Division Director: Oneil Lee, M.D.
Nuclear Medicine involves the injection of small amounts of radioactive substances to produce images for the diagnosis and treatment of several medical conditions. Major areas of interest include non-invasive imaging of the heart, bones, lungs, liver/gall- bladder, and thyroid. Also, PET/CT is now utilized to screen, diagnose, stage, and monitor treatment for a variety of cancers. Nuclear Medicine trained physicians also treat several medical conditions with radioactive tracer injection; primarily diseases of the thyroid and adrenal glands.
Division Director: Kimberly Garver, M.D.
Pediatric Radiology uses all radiology techniques to evaluate disease in the neonatal, infant, childhood, and adolescent age groups. Emphasis on non-ionizing radiation techniques are preferred in this population with special attention to Ultrasound and MR. Techniques using conventional x-ray and CT are adjusted to reduce radiation exposure. Our pediatric radiologists have received special training in the diagnosis and bedside treatment of this special group of patients.

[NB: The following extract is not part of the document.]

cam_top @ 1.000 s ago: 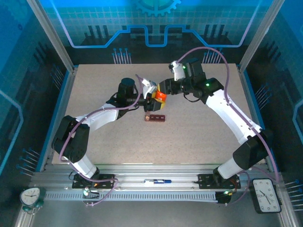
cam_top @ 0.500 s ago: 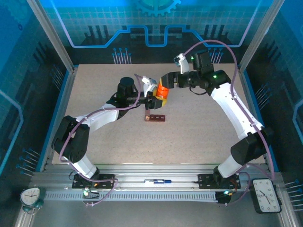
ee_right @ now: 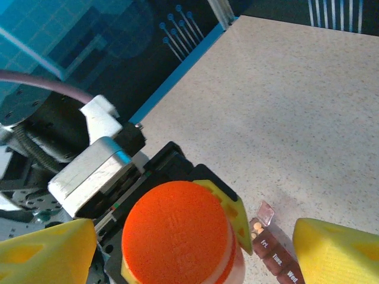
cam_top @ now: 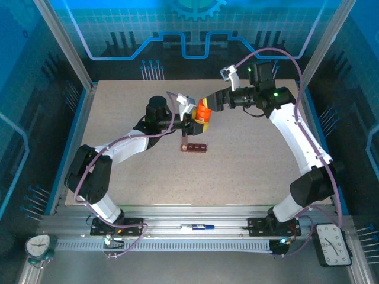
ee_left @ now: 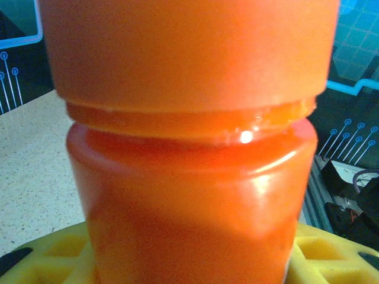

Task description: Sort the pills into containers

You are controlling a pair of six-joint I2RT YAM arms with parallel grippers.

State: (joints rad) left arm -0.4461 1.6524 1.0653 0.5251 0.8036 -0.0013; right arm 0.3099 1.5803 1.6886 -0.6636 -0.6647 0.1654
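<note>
Orange plastic pill bottle [cam_top: 203, 115], topped by a ribbed orange cap [ee_right: 176, 229], sits clamped in the left gripper [cam_top: 193, 122]. The gripper's jaws are about half closed, with their yellow pads [ee_left: 331, 254] pressed against the bottle's lower sides. The right gripper [cam_top: 209, 104] lies at about 2 o'clock from the bottle in the overhead view. Its jaws are spread wide, and the yellow fingertips [ee_right: 46, 251] stand either side of the cap with a clear gap on each side, holding nothing. A small dark red-brown bar of four square compartments [cam_top: 194, 147] lies flat on the beige speckled table [cam_top: 254, 177]. It is near the bottle at roughly 6 o'clock, long side running 3 to 9 o'clock. From the right wrist, the bar shows at 4 o'clock from the cap. Its end lid is tipped up over a few small tan pills [ee_right: 256, 227], and the neighbouring lids are shut and carry white day labels.
</note>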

Division Director: Richard Bowerman, M.D.
Ultrasound (Sonography) uses high frequency sound waves to create images. This technique is extremely operator and machine dependent, and our physicians, technologists, and equipment meet and exceed all current accreditation standards to provide these services. Also, since the technique is real time and user dependent, images are reviewed by the radiologist at the time of scanning to provide the most accurate and timely diagnosis. Ultrasound is used to evaluate a variety of conditions in the body, with emphasis on obstetrics, gynecology, hepatobiliary, renal, thyroid, vascular, and scrotal disease. Ultrasound is also used in a variety of other radiology subspecialties to support the imaging of other body parts and disease processes (breast, MSK, pediatrics, etc).